Nature is persistant!
I have never used (reused) natural eggs. I just don't think it's right.
I check every day, and night, and control the population, If I think that a female is in any kind of trouble, the pair gets more feed and calcium.
Of course, I only have 6 pigeons, and I haven't had any problems in years.
I think that environment has a lot to do with it. No Smog up here.
For my 6, I supply double the ammount of air space, per pigeon in their loft.
I go with 12 Cubic Ft. of Air Space, Per Pigeon in the loft.
I'm sure that it helps with their well being.


ND Cooper, the only reason I did re use the eggs was because I needed something fast to replace the eggs that were laid, the 12 wooden eggs that I had were in use, I shook them and felt that they would no longer be viable... I was wrong. I have bought another 12 wooden eggs.

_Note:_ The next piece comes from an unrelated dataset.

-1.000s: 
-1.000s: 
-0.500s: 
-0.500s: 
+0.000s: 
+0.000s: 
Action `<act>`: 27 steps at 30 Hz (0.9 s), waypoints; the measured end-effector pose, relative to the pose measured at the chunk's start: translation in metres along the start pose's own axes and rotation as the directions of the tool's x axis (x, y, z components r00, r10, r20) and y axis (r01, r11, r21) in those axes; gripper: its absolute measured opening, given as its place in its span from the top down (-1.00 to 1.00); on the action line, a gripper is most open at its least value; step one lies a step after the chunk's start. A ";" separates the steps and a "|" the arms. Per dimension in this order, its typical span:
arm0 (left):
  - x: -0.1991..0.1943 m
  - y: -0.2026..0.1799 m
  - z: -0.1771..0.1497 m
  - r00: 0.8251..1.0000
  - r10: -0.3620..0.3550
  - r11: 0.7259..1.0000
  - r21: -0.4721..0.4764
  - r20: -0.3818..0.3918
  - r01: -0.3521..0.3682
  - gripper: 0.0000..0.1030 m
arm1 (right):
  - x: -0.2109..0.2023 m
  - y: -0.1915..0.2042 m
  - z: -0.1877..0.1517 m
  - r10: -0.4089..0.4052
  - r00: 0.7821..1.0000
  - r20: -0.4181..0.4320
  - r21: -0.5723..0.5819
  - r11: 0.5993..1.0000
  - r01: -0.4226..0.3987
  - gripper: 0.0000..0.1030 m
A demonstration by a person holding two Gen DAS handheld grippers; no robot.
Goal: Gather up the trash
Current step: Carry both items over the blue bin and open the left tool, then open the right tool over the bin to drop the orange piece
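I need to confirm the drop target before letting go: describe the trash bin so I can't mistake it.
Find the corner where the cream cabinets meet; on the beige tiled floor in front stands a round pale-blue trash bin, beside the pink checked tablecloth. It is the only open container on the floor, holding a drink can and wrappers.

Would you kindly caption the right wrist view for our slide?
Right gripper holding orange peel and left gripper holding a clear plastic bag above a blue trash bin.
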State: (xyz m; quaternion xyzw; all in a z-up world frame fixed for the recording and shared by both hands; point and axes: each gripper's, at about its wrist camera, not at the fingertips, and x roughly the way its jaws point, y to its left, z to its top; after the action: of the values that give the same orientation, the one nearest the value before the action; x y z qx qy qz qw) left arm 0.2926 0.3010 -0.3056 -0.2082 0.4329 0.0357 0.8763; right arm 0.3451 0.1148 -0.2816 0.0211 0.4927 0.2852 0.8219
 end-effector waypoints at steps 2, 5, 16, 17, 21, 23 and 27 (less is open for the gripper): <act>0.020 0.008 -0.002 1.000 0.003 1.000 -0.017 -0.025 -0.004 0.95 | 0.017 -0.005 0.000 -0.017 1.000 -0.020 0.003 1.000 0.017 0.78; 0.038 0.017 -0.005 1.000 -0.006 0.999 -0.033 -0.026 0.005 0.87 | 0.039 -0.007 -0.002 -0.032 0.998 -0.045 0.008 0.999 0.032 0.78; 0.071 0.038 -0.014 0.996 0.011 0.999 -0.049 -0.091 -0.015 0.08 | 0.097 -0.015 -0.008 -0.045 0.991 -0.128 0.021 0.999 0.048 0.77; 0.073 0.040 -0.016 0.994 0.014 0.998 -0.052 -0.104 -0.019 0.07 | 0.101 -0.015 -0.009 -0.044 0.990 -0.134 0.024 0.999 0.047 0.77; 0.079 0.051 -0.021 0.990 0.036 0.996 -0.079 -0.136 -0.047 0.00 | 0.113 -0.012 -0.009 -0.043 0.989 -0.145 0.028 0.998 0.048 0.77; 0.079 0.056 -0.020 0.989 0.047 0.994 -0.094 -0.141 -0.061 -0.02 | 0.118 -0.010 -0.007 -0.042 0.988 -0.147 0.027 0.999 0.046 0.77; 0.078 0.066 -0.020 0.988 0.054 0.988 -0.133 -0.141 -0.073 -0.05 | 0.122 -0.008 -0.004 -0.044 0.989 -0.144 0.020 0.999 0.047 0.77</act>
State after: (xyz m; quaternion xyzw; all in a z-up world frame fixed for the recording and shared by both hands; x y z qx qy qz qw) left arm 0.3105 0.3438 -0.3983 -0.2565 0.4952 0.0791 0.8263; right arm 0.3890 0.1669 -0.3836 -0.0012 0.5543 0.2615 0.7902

As for your other comments about how you care for your pigeons, it sounds like you take good care of them. I too practice population control hence the 'OOPPS BABIES'. So far knock on wood I have never had a female in trouble, I check on my pigeons 3-4 times aday, the pijs get the best feed, vits. & other supplements. They live in a clean loft that has plenty of fresh air and have access to a very large wire enclosed flight.
You have 6 pigeons, I care for 41 pigeons and doves.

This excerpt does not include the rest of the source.